Keywords: Amazon, Brazilian Forest Code, functional guilds, human-modified landscapes, multiplicative diversity partitioning, physical habitat, species turnover, tropical landscapes, watershed management
1. |. INTRODUCTION
Agricultural expansion and its associated forest disturbances are major threats to the biodiversity of the humid tropics (Barlow et al., 2016; Laurance, Sayer, & Cassman, 2014). Environmental legislation and conservation programmes help countries to minimize these losses and to meet their commitments to the Convention on Biological Diversity (CBD, 2010). However, the focus of legislative efforts has been largely based on maintaining terrestrial forest extent and has paid little heed to the critical features of hydrological systems such as the size and distribution of river catchments (Castello & Macedo, 2016). As such, it remains unclear the extent to which existing environmental regulations safeguard the ecological integrity of stream systems, which accumulate human impacts from many different terrestrial activities, and whose biodiversity may be more imperilled than their terrestrial equivalents (Strayer & Dudgeon, 2010).
There are few places on Earth where the conservation of aquatic diversity is more important than in the Amazon Basin, which has the world’s most diverse freshwater fish fauna (Castello & Macedo, 2016; Reis, Kullander, & Ferraris, 2003). One of the most poorly studied elements of this fauna is the fish diversity of small, wadable streams (Mojica, Castellanos, & Lobón-Cerviá, 2009). Those streams are the most extensive and widespread freshwater ecosystems in the basin (Beighley & Gummadi, 2011), consisting of up to 90% of the total channel length in some sub-basins (McClain & Elsenbeer, 2001).
Brazil contains 60% of the Amazon Basin, and its environmental regulations seek to conserve freshwater ecosystems in three ways: (1) establishing protected areas; (2) controlling forest cover on private properties; and (3) regulating water resources that are considered to be of high economic importance. Yet all of these approaches have important limitations. Although protected areas comprise 54% of the Brazilian Amazon, their distribution takes little account of connectivity in and among watercourses, many of which extend across biomes and jurisdictional boundaries (Castello et al., 2013). Effective protection of transboundary river basins is particularly challenging because countries have different levels of international cooperation, conservation priorities and conservation budgets (Dolezsai, Sály, Takács, Hermoso, & Erős, 2015). Environmental regulation on Brazilian private lands, which make up about half of the country’s native vegetation (Ferreira et al., 2012; Soares-Filho et al., 2014), is through the Forest Code (FC; Law 12.651; Brasil, 2012). Although the FC stipulates minimum-width riparian forests along streams and limits deforestation outside riparian zones, it does not provide guidance for forest protection at catchment or basin scales or for agricultural practices, both of which affect the freshwater biota (Leitão et al., 2017; Roth, Allan, & Erickson, 1996). Lastly, the two Brazilian legal instruments directly concerned with streams, the Fisheries Code (Law 11.959; Brasil, 2009) and the Water Resources Regulation (Law 9.433; Brasil, 1997), focus on aquaculture and fishing activities and water for human consumption, respectively. As such, they do not directly address the biodiversity values of freshwater ecosystems (Castello et al., 2013). Moreover, all three of these areas of legislation to conserve freshwater systems in the Brazilian Amazon suffer from being poorly coordinated and weakly enforced (Castello & Macedo, 2016).

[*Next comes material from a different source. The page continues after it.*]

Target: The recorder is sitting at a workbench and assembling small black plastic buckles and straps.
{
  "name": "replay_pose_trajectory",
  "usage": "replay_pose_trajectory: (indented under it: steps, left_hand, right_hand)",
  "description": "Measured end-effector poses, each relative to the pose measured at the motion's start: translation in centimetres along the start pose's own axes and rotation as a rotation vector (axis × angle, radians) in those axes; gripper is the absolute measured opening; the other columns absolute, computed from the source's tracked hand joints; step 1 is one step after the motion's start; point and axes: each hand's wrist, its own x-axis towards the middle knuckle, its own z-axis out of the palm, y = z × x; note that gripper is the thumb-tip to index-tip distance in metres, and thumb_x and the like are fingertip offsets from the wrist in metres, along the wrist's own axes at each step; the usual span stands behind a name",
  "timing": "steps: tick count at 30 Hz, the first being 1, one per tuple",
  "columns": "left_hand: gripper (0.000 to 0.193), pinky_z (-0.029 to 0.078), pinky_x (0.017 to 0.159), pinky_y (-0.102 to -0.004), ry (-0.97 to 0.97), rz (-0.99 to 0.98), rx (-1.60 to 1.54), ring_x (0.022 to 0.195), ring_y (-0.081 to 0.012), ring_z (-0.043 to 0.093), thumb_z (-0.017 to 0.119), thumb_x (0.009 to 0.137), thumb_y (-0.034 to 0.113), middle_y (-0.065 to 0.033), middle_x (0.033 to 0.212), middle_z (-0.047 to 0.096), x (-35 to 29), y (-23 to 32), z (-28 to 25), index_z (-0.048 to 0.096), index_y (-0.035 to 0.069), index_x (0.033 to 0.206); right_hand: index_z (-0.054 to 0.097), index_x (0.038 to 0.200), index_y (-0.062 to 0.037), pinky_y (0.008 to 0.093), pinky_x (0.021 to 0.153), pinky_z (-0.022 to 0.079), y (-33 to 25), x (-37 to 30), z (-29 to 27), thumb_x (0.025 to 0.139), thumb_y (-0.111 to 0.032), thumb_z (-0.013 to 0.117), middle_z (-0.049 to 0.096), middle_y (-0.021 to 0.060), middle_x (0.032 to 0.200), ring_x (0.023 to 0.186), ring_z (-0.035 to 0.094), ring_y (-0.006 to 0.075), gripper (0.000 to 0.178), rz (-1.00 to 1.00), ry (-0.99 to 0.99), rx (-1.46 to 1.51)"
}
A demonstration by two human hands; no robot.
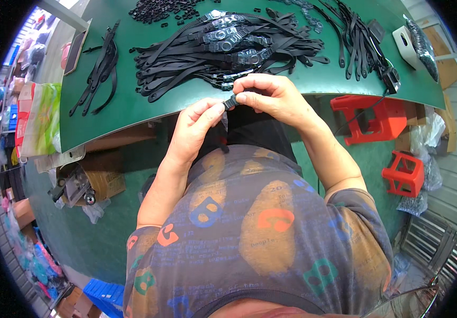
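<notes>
Just off the near edge of the green table (313, 79), a small black plastic buckle (230, 103) is held between my two hands. Thumb and fingers of my left hand (196, 121) pinch its lower left end. My right hand (279, 100) grips the upper right end, its fingers partly covering the piece. Beyond them lies a big pile of black straps (181, 61), with shiny, clear-looking pieces (228, 34) across its middle. Whether a strap runs through the buckle is hidden by my fingers.
Small loose black parts (159, 10) are heaped at the back. More straps lie left (101, 69) and right (357, 40). A white container (406, 47) holds a plastic bag at the right. Red stools (374, 119) stand below the table's right side; a cardboard box (104, 175) sits lower left.
</notes>
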Motion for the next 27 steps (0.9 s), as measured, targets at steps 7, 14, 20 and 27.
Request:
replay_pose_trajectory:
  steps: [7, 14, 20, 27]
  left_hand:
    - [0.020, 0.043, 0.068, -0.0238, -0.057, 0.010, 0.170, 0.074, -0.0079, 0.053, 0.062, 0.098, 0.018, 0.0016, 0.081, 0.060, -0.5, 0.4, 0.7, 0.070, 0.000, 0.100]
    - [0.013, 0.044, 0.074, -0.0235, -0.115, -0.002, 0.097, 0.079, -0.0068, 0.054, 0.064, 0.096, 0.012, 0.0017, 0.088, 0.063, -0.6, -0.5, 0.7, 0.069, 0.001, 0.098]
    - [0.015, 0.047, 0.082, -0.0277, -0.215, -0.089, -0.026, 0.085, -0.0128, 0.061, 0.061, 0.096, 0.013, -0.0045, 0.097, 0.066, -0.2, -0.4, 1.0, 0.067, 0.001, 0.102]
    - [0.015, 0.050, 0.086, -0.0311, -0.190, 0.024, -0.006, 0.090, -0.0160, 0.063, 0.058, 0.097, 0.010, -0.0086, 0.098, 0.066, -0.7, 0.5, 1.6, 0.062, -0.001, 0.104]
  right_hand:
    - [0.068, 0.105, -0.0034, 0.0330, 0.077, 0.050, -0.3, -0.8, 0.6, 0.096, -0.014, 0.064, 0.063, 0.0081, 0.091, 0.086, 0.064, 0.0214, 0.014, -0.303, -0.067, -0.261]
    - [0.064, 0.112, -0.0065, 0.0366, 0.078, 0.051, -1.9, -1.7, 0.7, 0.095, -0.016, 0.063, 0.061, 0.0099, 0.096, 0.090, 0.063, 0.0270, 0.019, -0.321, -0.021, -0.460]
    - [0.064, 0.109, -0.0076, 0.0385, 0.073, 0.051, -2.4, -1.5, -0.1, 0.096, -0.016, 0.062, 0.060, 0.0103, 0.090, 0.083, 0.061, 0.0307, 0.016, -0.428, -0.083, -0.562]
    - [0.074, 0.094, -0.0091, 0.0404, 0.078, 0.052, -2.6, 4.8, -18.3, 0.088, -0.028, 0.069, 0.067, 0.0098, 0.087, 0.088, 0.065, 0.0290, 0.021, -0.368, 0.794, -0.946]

Given the potential shortcomings in existing legislation to conserve stream biota, there is an urgent need to assess the effectiveness of existing regulatory mechanisms for conserving the fish assemblages in the Amazon Basin. Our current understanding of their effectiveness is limited by three key knowledge gaps. First, there is a lack of data on the responses of freshwater biota to human pressures across the biome. The vast majority of research on the effects of habitat degradation in the Amazon is on terrestrial biota. For example, a review of 62 studies assessing faunal responses to land-use change in Amazonia (Peres et al., 2010) included just one on fish (Dias, Magnusson, & Zuanon, 2010). Second, where fish responses to human impacts have been studied in Amazonia, they have focused on large rivers, hydropower plants, and commercially important species (Barthem, de Brito Ribeiro, & Petrere, 1991; Hurd et al., 2016; Tregidgo, Barlow, Pompeu, de Almeida Rocha, & Parry, 2017). Very few studies have examined the consequences of human impacts on the heterogeneous Amazonian fish assemblages in small streams. As such, little is known about the responses of stream fauna to deforestation, agricultural intensification and other sources of forest degradation (Dias et al., 2010; Issues, 2002; Leitão et al., 2017; Prudente, Pompeu, Juen, & Montag, 2017).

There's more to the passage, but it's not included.